__Brief__: Starting from the first line below, repeat the data exactly through to the last.

__Information supplied__:

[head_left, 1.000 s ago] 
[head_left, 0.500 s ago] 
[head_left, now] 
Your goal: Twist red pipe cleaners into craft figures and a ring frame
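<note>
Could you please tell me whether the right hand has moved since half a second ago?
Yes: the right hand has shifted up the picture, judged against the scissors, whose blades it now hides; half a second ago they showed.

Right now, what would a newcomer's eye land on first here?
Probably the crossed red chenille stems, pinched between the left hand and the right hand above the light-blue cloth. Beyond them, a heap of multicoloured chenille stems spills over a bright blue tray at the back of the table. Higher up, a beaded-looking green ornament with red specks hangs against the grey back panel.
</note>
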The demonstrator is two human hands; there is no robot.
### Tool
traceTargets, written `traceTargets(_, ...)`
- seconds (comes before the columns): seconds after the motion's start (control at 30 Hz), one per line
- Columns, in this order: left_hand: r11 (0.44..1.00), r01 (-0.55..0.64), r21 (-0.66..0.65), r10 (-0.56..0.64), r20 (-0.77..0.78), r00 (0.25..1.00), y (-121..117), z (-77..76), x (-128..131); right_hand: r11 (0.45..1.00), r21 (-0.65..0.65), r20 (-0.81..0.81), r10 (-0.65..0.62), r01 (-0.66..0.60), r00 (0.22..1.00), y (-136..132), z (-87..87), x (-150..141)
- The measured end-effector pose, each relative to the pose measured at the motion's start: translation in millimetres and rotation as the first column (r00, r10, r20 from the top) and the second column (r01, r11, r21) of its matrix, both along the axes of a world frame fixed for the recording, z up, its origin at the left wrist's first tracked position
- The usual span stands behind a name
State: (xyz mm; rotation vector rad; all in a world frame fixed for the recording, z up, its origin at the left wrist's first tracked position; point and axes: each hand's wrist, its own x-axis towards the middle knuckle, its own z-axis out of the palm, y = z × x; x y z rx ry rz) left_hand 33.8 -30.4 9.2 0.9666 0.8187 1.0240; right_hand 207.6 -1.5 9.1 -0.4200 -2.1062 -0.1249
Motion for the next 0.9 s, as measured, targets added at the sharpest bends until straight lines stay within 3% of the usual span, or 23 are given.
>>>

__Exercise solution__:
[head_left, 1.000 s ago] 
[head_left, 0.500 s ago] 
[head_left, now] 
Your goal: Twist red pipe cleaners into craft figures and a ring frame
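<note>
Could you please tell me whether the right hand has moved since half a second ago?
Yes: the right hand has shifted up the picture, judged against the scissors, whose blades it now hides; half a second ago they showed.

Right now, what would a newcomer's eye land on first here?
Probably the crossed red chenille stems, pinched between the left hand and the right hand above the light-blue cloth. Beyond them, a heap of multicoloured chenille stems spills over a bright blue tray at the back of the table. Higher up, a beaded-looking green ornament with red specks hangs against the grey back panel.
</note>
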The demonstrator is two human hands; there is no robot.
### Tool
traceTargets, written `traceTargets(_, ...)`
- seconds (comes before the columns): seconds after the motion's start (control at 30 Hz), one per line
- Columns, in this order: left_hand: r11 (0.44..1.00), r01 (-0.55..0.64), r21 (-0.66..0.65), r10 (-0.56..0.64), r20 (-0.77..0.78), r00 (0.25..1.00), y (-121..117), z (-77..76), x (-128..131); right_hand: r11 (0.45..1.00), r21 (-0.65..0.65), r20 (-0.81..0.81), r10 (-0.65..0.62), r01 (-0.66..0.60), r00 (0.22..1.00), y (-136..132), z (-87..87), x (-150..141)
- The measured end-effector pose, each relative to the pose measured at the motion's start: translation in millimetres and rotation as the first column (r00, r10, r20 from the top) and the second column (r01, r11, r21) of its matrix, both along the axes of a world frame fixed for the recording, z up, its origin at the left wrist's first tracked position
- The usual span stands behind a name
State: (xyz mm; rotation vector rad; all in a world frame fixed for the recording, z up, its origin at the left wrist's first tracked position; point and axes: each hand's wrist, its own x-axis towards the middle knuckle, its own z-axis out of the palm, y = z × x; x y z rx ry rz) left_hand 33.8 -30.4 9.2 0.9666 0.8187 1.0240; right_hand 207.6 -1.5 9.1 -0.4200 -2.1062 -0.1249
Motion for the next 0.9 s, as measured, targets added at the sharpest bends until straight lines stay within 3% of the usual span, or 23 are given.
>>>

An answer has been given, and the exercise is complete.